Avete qualche iniziativa in programma?

 

Sabato 15 novembre, ore 17:30, presso le Officine UFO in Via Amendola 28, si terrà il primo incontro della serie "Casamassima 2020: Costruiamo insieme il futuro del nostro paese", il cui tema sarà "Quale identità per Casamassima?". Parleremo di marketing territoriale, di visione (da qui il riferimento al 2020), con cittadini e associazioni casamassimesi, e con alcuni ospiti che porteranno delle best practices da cui prendere spunto; in particolare ci saranno: il prof. Ugo Patroni Griffi, presidente della Fiera del Levante; l'ing.

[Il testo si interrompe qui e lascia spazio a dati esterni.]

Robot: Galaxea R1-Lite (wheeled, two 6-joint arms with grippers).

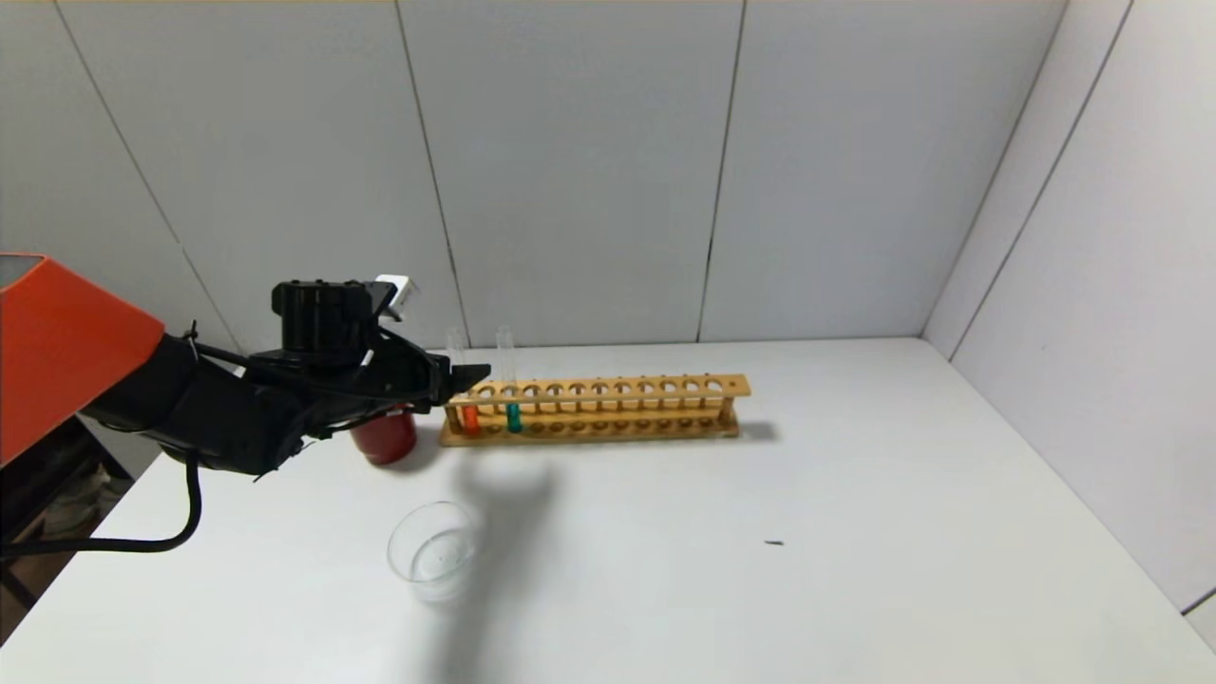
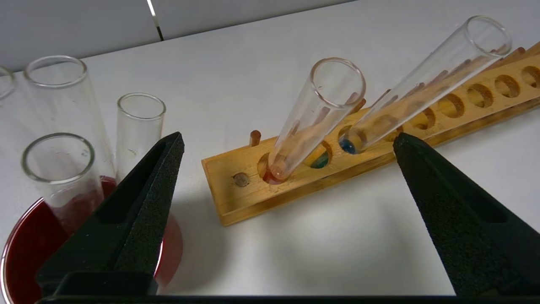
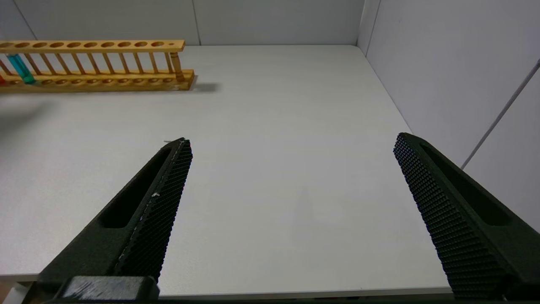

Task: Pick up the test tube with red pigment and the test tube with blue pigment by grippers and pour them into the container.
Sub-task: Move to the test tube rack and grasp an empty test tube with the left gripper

Pellecchia, Presidente del Parco della Murgia Materana e membro del comitato Matera 2019; Davide Carlucci, Sindaco di Acquaviva delle Fonti che sull'identità di prodotto ha fatto un grandissimo lavoro; Natale Mariella, consigliere della Camera di Commercio di Bari; e Michela Ventrella, giornalista del Corriere del Mezzogiorno e di Donna Moderna, con una certa esperienza in ambito di turismo culturale. Gli interventi saranno trascritti e proiettati in tempo reale, e al termine dell'iniziativa verrà prodotto un documento con evidenza pubblica, che adotteremo come parte integrante per il nostro programma amministrativo.

 

Inoltre è importante ricordare che Domenica 30 Novembre si terranno le primarie per le regionali pugliesi; si voterà dalle 8 alle 20, presso la sede del Partito Democratico in Piazza Aldo Moro. I candidati sono tre: Michele Emiliano, Guglielmo Minervini e Dario Stèfano. Presto saranno diffuse tutte le informazioni sulle modalità di voto attraverso la nostra pagina Facebook (www.facebook.com/pd.casamassima) e tramite manifesto affisso fuori dalla nostra sede.

Commenti  

 
#1 Barlume 2014-11-19 16:51
Non ve ne uscite con i soliti nomi ritriti, per favore. La Dottoressa è persona seria ed autorevole. Ed è una donna. Forza ragazzi, un pò di coraggio.